In seiner Gedankenwelt versunken, bemerkte er ihn erst, als er bereits in ihn reingerannt war. ER. Er, wegen dem all seine Probleme und Sorgen erst angefangen hatten. Jacob. Eigentlich wollte er Jacob böse anschnauzen und dann schnell verschwinden, aber sein Herz klopfte viel zu schnell und sein Mund verzog sich zu einem leichten, schüchternen Lächeln, statt, wie eigentlich gedacht, zu einem säuerlichen Ausdruck. „´Tschuldigung“ krächzte er, räusperte sich schnell und setzte ein „Hi, Jacob.“ hinterher. „Oh, hey.
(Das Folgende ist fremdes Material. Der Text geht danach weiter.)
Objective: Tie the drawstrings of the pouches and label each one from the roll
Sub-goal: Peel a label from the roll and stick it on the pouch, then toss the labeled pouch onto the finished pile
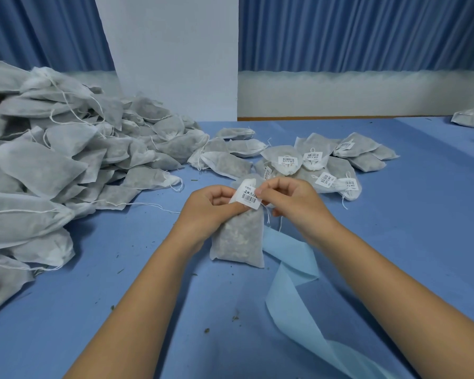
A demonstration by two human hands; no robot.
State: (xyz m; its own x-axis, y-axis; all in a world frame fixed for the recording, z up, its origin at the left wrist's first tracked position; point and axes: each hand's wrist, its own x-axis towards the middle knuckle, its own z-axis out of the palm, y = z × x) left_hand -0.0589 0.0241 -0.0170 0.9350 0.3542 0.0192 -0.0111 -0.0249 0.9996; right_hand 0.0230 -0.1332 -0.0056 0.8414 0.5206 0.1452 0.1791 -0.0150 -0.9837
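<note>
The left hand (214, 206) is closed, fingers curled round the gathered neck of a filled white pouch (237, 239). The pouch stands near the middle of the blue surface (394, 242), neck upward, with its lower edge touching the surface.

The right hand (293, 203) is closed in a pinch: thumb and forefinger grip the right edge of a white barcode label (249, 196), and the remaining fingers are curled. The label lies against the neck of the pouch, between the two hands.

The drawstring ends (268, 214) hang from the neck just below the right hand.

A light blue strip (290, 269) runs across the surface from beside the pouch toward the lower right.

Unlabelled pouches (66, 160) are heaped at the left. Labelled pouches (326, 165) lie in a group behind the hands.
</note>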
Ich wollte eh zu dir.“ Anscheinend war Jako in Gedanken auch woanders gewesen und hatte ihn jetzt erst bemerkt. Fragend verzog er sein Gesicht. Warum wollte Jacob zu IHM? Sein Gegenüber sah den überlegenden Ausdruck und erklärte schnell. „Du hattest doch neulich so große Probleme in Mathe und Physik… Ich hab gedacht, ich könnte dir vielleicht helfen. Also… Wenn du willst.“ Zum Ende war er, der übrigens fast Klassenbester war, immer leiser geworden. Dass er das noch erleben durfte. Ein schüchterner Jacob. Aber er hatte Recht, er hing in Mathe und Physik tatsächlich hinterher. Nur seit wann interessierte Jacob das? Jacob war so … intelligent und gab sich eigentlich nicht mit Leuten ab, die in Mathe etwas schlechteres als eine 2 hatten. Und er hatte gerade die zweite vier, bei drei Noten wohl gemerkt, kassiert. Er überlegte, ob es etwas nützen würde, wenn er jetzt einfach nach Hause rannte, kam aber zu dem Schluss, dass Jacob wohl wissen würde, wo er wohnte und es demnach wenig nützen würde. Stattdessen dachte er dann darüber nach, wie er sich möglichst unauffällig und schnell aus dieser Situation befreien konnte. „Okay.“ Flüsterte er kaum hörbar, aber Jacob verstand ihn. Direkt nachdem das simple Wort seine Lippen verlassen hatte, verfluchte er sich selbst. Konnte er denn nicht einmal nachdenken, bevor er etwas sagte?
Auf dem Weg zu ihm sagten sie kein einziges Wort, was ihm sehr entgegenkam. Er hatte Angst, sonst noch mehr und weitaus schlimmere Dinge als dieses „Okay“ zu sagen.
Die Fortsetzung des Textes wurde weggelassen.